> What is required: Set down the data below in full, exactly as it reads, but without the pictures.

┏━━

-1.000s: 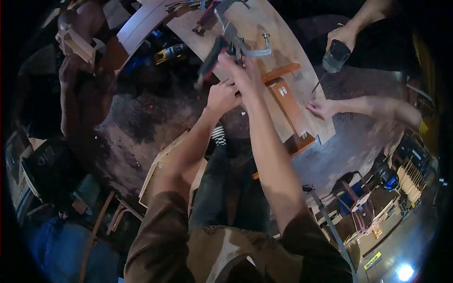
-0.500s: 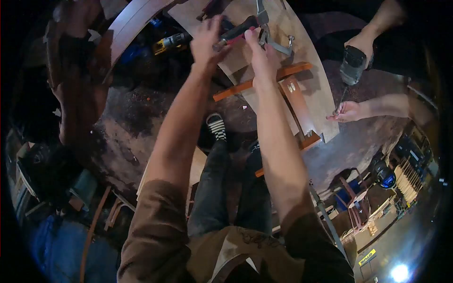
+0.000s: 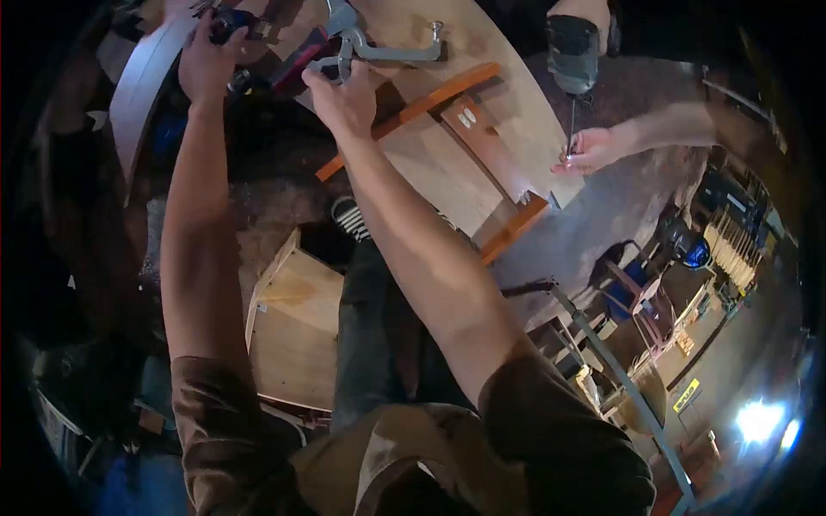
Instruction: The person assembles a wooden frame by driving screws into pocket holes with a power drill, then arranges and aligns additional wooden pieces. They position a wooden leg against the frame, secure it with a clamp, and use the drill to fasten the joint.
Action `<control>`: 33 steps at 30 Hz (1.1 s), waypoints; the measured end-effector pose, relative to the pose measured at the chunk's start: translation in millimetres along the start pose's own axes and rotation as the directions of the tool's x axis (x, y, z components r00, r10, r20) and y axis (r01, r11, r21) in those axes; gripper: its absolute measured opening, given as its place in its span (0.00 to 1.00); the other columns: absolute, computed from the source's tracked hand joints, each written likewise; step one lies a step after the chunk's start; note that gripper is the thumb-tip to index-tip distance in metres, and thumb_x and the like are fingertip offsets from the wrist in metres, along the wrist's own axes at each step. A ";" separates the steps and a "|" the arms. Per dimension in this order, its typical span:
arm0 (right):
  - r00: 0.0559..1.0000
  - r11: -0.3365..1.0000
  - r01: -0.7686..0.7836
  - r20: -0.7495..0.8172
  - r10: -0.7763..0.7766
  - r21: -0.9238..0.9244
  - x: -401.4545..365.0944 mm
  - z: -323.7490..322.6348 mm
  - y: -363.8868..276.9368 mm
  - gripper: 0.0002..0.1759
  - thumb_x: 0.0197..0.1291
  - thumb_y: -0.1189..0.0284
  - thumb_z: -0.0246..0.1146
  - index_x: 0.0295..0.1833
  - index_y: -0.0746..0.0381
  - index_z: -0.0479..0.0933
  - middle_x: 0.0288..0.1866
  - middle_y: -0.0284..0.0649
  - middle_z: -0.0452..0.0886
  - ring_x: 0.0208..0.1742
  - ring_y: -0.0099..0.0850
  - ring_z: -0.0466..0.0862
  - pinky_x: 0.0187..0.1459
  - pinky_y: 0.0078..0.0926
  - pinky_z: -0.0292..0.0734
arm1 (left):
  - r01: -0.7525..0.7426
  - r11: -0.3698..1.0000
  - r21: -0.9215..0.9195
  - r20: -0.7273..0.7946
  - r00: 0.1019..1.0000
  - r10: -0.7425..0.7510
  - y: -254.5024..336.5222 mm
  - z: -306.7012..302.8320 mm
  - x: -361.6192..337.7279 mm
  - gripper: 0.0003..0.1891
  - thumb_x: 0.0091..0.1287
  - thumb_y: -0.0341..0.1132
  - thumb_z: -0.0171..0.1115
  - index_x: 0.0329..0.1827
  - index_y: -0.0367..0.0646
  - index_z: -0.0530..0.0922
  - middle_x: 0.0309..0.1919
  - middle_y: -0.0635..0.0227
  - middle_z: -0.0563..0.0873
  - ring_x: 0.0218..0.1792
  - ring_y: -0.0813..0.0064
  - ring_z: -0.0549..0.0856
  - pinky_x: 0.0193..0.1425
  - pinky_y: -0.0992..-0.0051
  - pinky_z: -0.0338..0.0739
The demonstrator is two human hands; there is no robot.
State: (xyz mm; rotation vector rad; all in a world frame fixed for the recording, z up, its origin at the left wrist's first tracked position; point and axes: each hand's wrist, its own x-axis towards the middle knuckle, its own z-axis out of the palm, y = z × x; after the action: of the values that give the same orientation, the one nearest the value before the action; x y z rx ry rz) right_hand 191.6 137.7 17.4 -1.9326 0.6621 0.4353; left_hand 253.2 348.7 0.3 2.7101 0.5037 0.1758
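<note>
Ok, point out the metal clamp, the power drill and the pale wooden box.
Metal clamp (image 3: 397, 53), head view: its silver arm.
Power drill (image 3: 574, 67), head view: its body.
Pale wooden box (image 3: 297, 374), head view: lower panel.

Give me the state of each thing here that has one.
Clamp: in the right hand, jaws apart.
Left hand: by a dark tool, grip unclear.
Orange wooden strip: lying across the pale board, one end past its edge.
Co-worker's drill: held, bit pointing down; whether it is running, I cannot tell.
Bright lamp: lit.
</note>
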 end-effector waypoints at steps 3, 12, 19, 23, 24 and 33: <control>0.922 0.924 0.335 -0.136 -0.362 -0.186 -7.3 -7.5 12.5 0.37 0.52 0.56 0.75 0.64 0.65 0.74 0.60 0.55 0.78 0.59 0.53 0.81 0.61 0.44 0.76 | -0.053 0.996 -0.077 -0.401 0.916 0.017 -12.6 23.2 -20.6 0.31 0.60 0.54 0.71 0.63 0.49 0.80 0.56 0.57 0.85 0.57 0.50 0.83 0.61 0.57 0.78; 0.746 0.992 0.117 -0.655 -0.121 -0.051 -110.8 -257.6 223.5 0.10 0.65 0.71 0.67 0.47 0.66 0.84 0.46 0.40 0.85 0.47 0.29 0.83 0.48 0.28 0.78 | -0.350 0.832 -0.431 -0.199 0.936 0.291 152.2 21.8 -204.6 0.18 0.57 0.35 0.74 0.51 0.46 0.85 0.48 0.62 0.86 0.49 0.59 0.84 0.52 0.62 0.78; 0.878 0.844 -0.232 -0.270 0.395 0.483 -75.6 -393.2 284.0 0.22 0.73 0.62 0.58 0.68 0.58 0.74 0.60 0.37 0.81 0.57 0.35 0.79 0.57 0.41 0.73 | -0.424 0.795 -0.434 -0.175 0.905 0.387 218.5 82.6 -266.3 0.20 0.60 0.36 0.69 0.57 0.48 0.82 0.54 0.66 0.84 0.54 0.59 0.82 0.58 0.60 0.77; 0.956 0.810 -0.267 0.035 0.292 0.522 -60.4 -394.2 294.5 0.22 0.76 0.58 0.56 0.70 0.55 0.72 0.66 0.35 0.77 0.62 0.35 0.76 0.61 0.42 0.70 | -0.434 0.845 -0.312 -0.099 0.900 0.425 221.7 110.4 -295.8 0.25 0.63 0.38 0.66 0.64 0.46 0.78 0.65 0.65 0.78 0.64 0.60 0.77 0.69 0.59 0.72; 0.956 0.815 -0.269 0.043 0.289 0.513 -59.8 -392.9 291.6 0.22 0.76 0.58 0.56 0.70 0.55 0.72 0.66 0.35 0.77 0.62 0.35 0.76 0.61 0.42 0.70 | -0.471 0.843 -0.260 -0.111 0.882 0.458 220.9 114.0 -300.9 0.26 0.64 0.39 0.65 0.66 0.46 0.77 0.68 0.64 0.76 0.66 0.61 0.76 0.71 0.60 0.70; 0.956 0.865 -0.290 0.089 0.278 0.409 -60.0 -395.9 298.0 0.20 0.78 0.60 0.53 0.70 0.55 0.70 0.64 0.35 0.76 0.64 0.35 0.73 0.63 0.50 0.70 | -0.286 0.817 -0.501 0.058 0.931 0.361 266.7 90.3 -418.7 0.24 0.60 0.49 0.70 0.55 0.46 0.80 0.52 0.60 0.81 0.55 0.54 0.79 0.59 0.58 0.75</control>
State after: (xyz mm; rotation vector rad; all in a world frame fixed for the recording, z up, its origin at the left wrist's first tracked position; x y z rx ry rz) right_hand -35.0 -307.0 11.5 -1.4236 0.9467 0.4575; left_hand -32.6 -67.2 -2.2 2.2619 -0.0597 0.1589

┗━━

> Solved exercise:
-1.000s: 
-0.500s: 
+0.000s: 
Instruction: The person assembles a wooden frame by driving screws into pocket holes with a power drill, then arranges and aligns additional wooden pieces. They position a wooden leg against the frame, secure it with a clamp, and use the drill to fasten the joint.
Action `<control>`: 33 steps at 30 Hz (1.1 s), waypoints; the measured end-effector pose, relative to the pose measured at the chunk's start: translation in millimetres along the start pose's own axes and rotation as the directions of the tool's x axis (x, y, z components r00, r10, r20) and y axis (r01, r11, r21) in those axes; gripper: its absolute measured opening, given as its place in its span (0.00 to 1.00); the other columns: absolute, computed from the source's tracked hand joints, each written likewise; step one lies a step after the chunk's start; note that gripper is the thumb-tip to index-tip distance in metres, and thumb_x and the like are fingertip offsets from the wrist in metres, along the wrist's own axes at each step. A ";" separates the steps and a "|" the arms. Per dimension in this order, its typical span:
arm0 (right):
  - r00: 0.0559..1.0000
  - r11: -0.3365..1.0000
  - r01: -0.7686..0.7836
  - r20: -0.7495..0.8172
  - r10: -0.7763..0.7766
  - r21: -0.9238..0.9244
  - x: -401.4545..365.0944 mm
  - z: -323.7490..322.6348 mm
  - y: -363.8868..276.9368 mm
  - gripper: 0.0002..0.1759
  - thumb_x: 0.0197..0.1291
  - thumb_y: -0.1189..0.0284
  - thumb_z: -0.0246..0.1146
  - index_x: 0.0295..0.1833
  - index_y: -0.0746..0.0381
  - index_z: -0.0479..0.0933
  - middle_x: 0.0288..0.1866
  - middle_y: -0.0284..0.0649
  - middle_z: -0.0452..0.0886
  - ring_x: 0.0208..0.1742
  - ring_y: -0.0099..0.0850
  - ring_z: -0.0466..0.0862
  - pinky_x: 0.0187..0.1459
  - pinky_y: 0.0078..0.0926
  - pinky_z: -0.0292..0.0734
arm1 (left):
  - r01: -0.7525..0.7426
  - r11: -0.3698..1.0000
  - r21: -0.9215..0.9195
  - r20: -0.7273..0.7946
  - r00: 0.1019..1.0000
  - r10: -0.7425..0.7510
  - y: -254.5024..336.5222 mm
  - z: -306.7012..302.8320 mm
  - x: -361.6192..337.7279 mm
  - gripper: 0.0003..0.1891
  - thumb_x: 0.0091..0.1287
  - thumb_y: -0.0341..0.1132
  - thumb_z: -0.0171..0.1115
  - index_x: 0.0329..0.1827
  - index_y: -0.0367..0.0646
  - index_z: -0.0530..0.0922
  - middle_x: 0.0309..0.1919
  - middle_y: -0.0635..0.0227
  - middle_z: -0.0563..0.0873
  - ring_x: 0.0218..0.1792
  - ring_y: -0.0813..0.0064
  - ring_z: -0.0549..0.0856
  - pinky_x: 0.0193..0.1425
  - pinky_y: -0.0992..-0.0051
  - pinky_z: -0.0338..0.0739
The demonstrator is two human hands; there is no robot.
State: (xyz mm; rotation vector rad; all in a world frame fixed for the recording, z up, its origin at the left wrist's first tracked position; point and axes: each hand's wrist, its own x-axis towards the middle knuckle, its own z-axis out of the palm, y = z × x; after the action: of the values that give the same orientation, the one nearest the value before the action; x y z rx ry rz) right_hand 191.6 137.7 17.4 -1.9326 0.6621 0.4353; left_hand 253.2 348.7 0.3 2.7101 0.5037 0.1758
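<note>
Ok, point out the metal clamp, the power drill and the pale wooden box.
Metal clamp (image 3: 397, 53), head view: its silver arm.
Power drill (image 3: 574, 67), head view: its body.
Pale wooden box (image 3: 297, 374), head view: lower panel.

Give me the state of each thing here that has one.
Clamp: in the right hand, jaws apart.
Left hand: by a dark tool, grip unclear.
Orange wooden strip: lying across the pale board, one end past its edge.
Co-worker's drill: held, bit pointing down; whether it is running, I cannot tell.
Bright lamp: lit.
</note>
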 end-effector waypoints at steps 3, 12, 19, 23, 24 and 33: <control>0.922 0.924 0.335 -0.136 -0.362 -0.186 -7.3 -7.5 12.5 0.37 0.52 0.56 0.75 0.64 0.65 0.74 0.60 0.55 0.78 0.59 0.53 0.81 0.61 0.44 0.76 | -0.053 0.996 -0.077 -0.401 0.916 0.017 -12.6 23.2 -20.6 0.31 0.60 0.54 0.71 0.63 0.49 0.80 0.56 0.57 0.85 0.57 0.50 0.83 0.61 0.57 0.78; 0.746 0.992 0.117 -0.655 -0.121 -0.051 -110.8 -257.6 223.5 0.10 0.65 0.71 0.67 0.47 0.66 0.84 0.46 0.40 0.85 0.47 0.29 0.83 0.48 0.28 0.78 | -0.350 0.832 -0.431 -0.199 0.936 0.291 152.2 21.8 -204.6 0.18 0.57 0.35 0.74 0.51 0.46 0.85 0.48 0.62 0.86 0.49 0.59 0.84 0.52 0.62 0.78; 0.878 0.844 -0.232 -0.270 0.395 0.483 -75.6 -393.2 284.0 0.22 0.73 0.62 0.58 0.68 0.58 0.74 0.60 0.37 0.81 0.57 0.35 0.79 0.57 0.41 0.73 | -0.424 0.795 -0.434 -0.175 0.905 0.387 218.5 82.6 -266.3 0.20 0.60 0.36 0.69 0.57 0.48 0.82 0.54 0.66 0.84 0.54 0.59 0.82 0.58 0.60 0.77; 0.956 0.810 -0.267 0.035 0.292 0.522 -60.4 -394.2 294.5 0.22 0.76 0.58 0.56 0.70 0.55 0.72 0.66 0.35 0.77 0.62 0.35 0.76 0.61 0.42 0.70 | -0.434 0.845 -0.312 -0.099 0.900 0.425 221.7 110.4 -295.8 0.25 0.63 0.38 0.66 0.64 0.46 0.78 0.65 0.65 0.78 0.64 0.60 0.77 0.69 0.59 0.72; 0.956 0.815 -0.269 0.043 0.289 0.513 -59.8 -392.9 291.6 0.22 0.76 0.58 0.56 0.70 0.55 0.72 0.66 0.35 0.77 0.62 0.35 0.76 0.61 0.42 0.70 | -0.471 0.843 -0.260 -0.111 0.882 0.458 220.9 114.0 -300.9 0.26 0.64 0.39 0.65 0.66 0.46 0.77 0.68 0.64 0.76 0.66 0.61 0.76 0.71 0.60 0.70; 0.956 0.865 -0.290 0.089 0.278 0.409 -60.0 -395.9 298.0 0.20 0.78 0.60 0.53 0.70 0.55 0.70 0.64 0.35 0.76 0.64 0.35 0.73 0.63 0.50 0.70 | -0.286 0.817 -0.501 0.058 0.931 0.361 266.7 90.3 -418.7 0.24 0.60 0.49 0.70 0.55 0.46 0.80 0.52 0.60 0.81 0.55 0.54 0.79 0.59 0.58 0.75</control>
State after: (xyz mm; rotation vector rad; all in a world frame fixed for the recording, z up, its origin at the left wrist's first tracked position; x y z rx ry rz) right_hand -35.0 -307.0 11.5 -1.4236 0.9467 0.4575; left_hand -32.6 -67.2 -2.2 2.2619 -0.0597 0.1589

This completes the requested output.